Le sourire forcé, figée la photo. En quelques sortes c’était le témoignage sexy d’une rencontre qui n’avait rien d’engageant. Elle était belle, sans doute. Lui un peu moins surement. Ils écoutaient des morceaux pâteux, presque gluant sur les doigts. C’était l’effet qu’avait l’alcool sur eux, leur ressenti, toutes ces choses. Il était souvent l’heure, souvent tard, souvent le moment donné. Et sur leurs murs on pouvait voir les stigmates de ces vies concises, gâchées, mâchées. Arrière plan glauque, cette image était à jeter, ils l'avaient toujours su, presque instinctivement.
Elle aimait les chansons à texte, lui les chanteuses à voix. Peut-être se complétaient-ils, il y avait surement autre chose. Tant pis pour la musique, tant pis pour leurs goûts. On n’en a rien à foutre de toute façon qu’il répétait les nuits d’ivresse. Non rien.
Ils attendaient le lundi soir impatiemment, parce que c’était l’instant d’armistice. Et c’est con, de fixer ça un lundi soir, parce que c’est peut-être le moment le plus bête d’une semaine. Tant pis. Ils avaient même fait des études complexes, des statistiques, des probabilités pour décréter que, définitivement, c’était le seul jour où il y avait vraiment aucune raison qu’il y ait quelque chose à faire ce soir là. Ils s’étaient appuyés en grande partie sur les programmes télévisés des 10 dernières années – fait marquant, le lundi 14 mars 2005, France 2 avait passé Apocalypse Now en version redux : hasard du calendrier, ou volonté profondément maline émanant d’une instance supérieure (après tout les voies du seigneur sont impénétrables) toujours est-il que cette découverte a provoqué un vif débat (un de plus), mais le lundi est resté le soir de l’armistice. Le lundi soir est définitivement le moment le plus con de la semaine.
C'était un lundi soir, et il ne fallait pas boire ce soir là. Alors tremblant, ils croyaient s'aimer, et c'était grotesque. Une pâle sotterie, un comble de cynisme dans lequel ils se complaisaient. Ils avaient fait cette photo un lundi soir je crois. Peut-être s'aimait-il, je ne crois pas, je n'ai jamais rien vu de tel chez eux, jamais rien vu de la lueur qui berce le fond du regard. Que des vitres au lieu des mirettes : fenêtre de l'âme - foutez-vous de moi.
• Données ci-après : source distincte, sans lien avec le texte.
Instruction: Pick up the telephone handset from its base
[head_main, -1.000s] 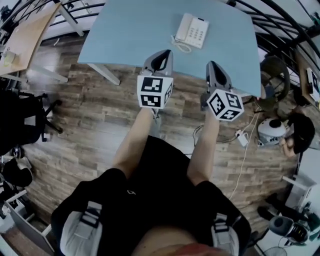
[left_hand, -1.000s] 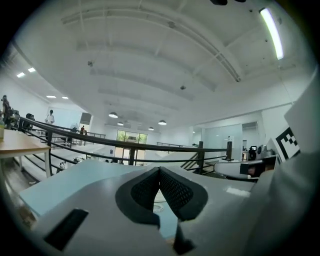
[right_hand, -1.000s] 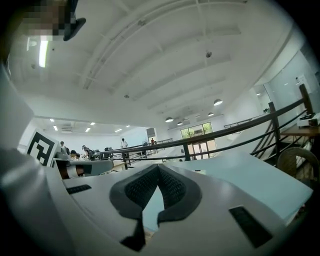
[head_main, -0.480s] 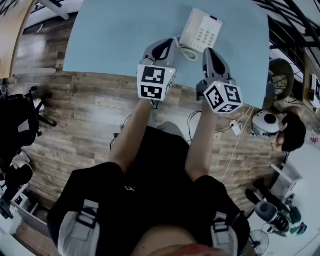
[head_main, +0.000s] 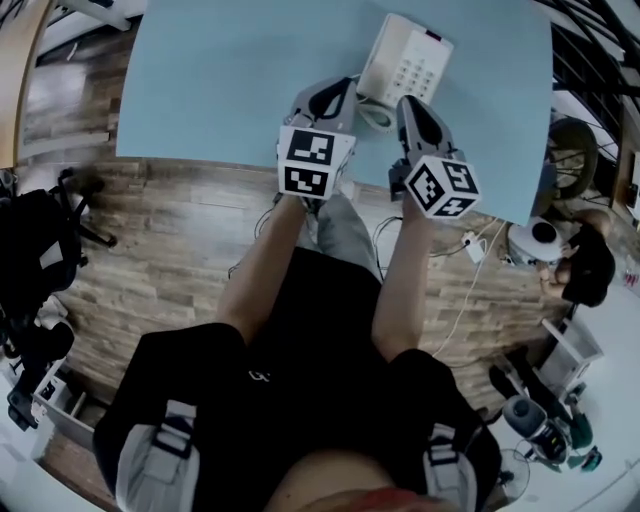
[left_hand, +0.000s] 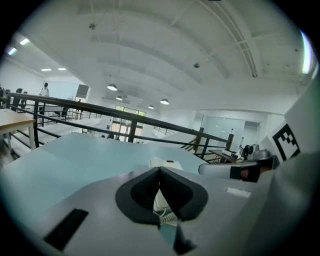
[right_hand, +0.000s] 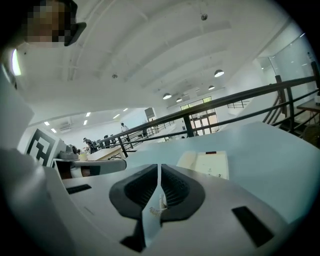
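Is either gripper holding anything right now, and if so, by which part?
Nothing is held. The left gripper and right gripper both have jaws together and empty, near the telephone; its handset is not yet lifted.

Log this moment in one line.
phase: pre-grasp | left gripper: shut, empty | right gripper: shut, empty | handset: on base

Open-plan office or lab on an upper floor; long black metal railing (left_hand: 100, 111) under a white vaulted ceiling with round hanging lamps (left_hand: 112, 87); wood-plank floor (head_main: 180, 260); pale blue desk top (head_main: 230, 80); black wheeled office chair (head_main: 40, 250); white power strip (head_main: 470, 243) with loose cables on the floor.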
Les fonds de verres pouvant se conjuguer à tous les temps, toutes les modes, c'était beuverie sans arrêt. Lui avait une bonne situation, elle... Qu'est ce que c'est une bonne situation ? Le droit d'être présomptueux ? Ils ne fumaient pas, ils critiquaient ces gens qui avaient des cancers des poumons que c'était bien fait pour leur poire. Ils auraient pu mourir de cirrhose, mais eux, ce n'était pas pareil. Dommage.
Les lundi soir, ils regardaient ému cette image, comme si quelque chose était encore à déceler. Comme si quelque chose allait sortir de là. Rien ne venait, il était temps de se coucher, et demain de boire. Toujours la même histoire.
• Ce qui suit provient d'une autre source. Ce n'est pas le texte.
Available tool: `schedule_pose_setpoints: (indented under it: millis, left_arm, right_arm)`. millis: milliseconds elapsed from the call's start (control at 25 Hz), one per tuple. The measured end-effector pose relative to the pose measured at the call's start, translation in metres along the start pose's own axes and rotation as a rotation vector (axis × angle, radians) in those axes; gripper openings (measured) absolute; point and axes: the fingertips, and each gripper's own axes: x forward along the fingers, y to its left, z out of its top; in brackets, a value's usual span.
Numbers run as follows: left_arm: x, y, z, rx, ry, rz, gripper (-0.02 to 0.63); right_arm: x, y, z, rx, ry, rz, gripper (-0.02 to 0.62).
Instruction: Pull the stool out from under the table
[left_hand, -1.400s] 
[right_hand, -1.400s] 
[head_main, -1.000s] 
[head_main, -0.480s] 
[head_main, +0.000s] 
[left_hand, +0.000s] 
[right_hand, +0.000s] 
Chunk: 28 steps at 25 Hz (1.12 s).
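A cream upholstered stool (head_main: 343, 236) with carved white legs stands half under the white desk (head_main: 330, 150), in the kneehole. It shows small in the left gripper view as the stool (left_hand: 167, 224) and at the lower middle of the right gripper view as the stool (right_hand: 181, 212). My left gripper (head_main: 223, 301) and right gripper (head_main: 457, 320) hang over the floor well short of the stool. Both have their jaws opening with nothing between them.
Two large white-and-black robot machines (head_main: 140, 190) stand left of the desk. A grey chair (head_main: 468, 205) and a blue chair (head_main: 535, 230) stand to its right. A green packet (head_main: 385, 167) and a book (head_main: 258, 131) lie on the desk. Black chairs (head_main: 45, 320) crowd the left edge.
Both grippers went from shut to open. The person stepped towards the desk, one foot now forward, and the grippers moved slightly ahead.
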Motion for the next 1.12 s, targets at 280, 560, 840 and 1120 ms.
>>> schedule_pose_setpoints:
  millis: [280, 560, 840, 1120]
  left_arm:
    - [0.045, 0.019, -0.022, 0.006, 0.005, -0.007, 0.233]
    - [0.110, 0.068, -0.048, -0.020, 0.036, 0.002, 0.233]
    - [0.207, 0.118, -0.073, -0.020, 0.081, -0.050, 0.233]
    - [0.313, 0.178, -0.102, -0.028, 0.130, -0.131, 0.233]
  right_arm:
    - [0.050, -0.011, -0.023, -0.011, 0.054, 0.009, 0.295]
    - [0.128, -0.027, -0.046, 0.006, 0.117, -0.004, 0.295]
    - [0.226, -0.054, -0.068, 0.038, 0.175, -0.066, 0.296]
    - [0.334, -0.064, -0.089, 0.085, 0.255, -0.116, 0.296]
Moi j'ai vécu ça comme on regarde un film. Avec le retrait de l'incompréhension. Plus tard j'ai regardé A bout de souffle. Plus tard, j'ai écouté de la musique. Mais, les premières années, il fallait composer avec les cris entrecoupés de silences, rasades après rasades. Chin-chin. Dans les yeux, sinon ça porte malheur.
J'aurais aimé l'appeler Germaine, mais il ne s'appelait pas Michel. Ils étaient juste des gens, bonne situation, ne vivant que le lundi soir. Et ce soir là, s'ennuyant joyeusement. En croyant qu'ils vivaient.
Ce soir là, c'était un lundi. Et ce n'était pas l'armistice. C'était le soir de trop, celui de la trahison. Il était déjà torché avant d'arriver à la maison, et elle en prévision s'était descendue sa bouteille de vodka hebdomadaire. Il l'avait frappé, la tête avait percuté l'angle du meuble. C'est malheureux. Lui, il s'était juste taillé les veines. Et dans son hallucination alcoolique, il s'est sans doute dit qu'il désoûlé comme ça.
Je prends ça avec ironie. Je me dis qu'on ne choisit pas ses parents. Je pleure maintenant, je m'étais promis que je le ferais pas, pas pour ces salauds. Tant pis.